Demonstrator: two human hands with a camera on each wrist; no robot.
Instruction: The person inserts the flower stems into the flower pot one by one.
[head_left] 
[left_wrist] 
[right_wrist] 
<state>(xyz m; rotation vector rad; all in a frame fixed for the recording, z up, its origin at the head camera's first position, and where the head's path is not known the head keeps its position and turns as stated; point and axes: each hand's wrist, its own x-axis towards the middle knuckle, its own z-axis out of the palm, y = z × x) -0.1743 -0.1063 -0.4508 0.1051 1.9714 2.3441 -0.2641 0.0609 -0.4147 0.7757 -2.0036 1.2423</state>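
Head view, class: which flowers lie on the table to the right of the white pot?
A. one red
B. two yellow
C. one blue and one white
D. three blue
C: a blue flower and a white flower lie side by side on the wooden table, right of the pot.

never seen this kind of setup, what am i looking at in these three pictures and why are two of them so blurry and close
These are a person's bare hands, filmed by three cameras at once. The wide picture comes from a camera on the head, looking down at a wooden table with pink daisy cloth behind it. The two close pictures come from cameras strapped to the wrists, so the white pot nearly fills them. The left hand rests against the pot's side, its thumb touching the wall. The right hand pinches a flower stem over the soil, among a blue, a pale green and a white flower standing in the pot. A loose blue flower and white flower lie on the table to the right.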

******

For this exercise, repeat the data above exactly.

- _RESPONSE TO THE EXERCISE_
Demonstrator: two human hands with a camera on each wrist; no robot.
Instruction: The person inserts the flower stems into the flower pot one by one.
[head_left] 
[left_wrist] 
[right_wrist] 
<state>(xyz m; rotation vector rad; all in a frame fixed for the recording, z up, its origin at the head camera's first position, and where the head's path is not known the head keeps its position and turns as stated; point and axes: each hand's wrist, its own x-axis towards the middle knuckle, its own z-axis out of the palm, y = z × x) -0.1743 -0.1063 -0.4508 0.1051 1.9714 2.3441 -0.2641 0.0609 -0.4147 0.7757 -2.0036 1.2423</state>
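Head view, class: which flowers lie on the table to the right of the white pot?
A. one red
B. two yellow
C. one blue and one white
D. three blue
C: a blue flower and a white flower lie side by side on the wooden table, right of the pot.

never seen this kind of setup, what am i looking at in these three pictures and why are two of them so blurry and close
These are a person's bare hands, filmed by three cameras at once. The wide picture comes from a camera on the head, looking down at a wooden table with pink daisy cloth behind it. The two close pictures come from cameras strapped to the wrists, so the white pot nearly fills them. The left hand rests against the pot's side, its thumb touching the wall. The right hand pinches a flower stem over the soil, among a blue, a pale green and a white flower standing in the pot. A loose blue flower and white flower lie on the table to the right.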

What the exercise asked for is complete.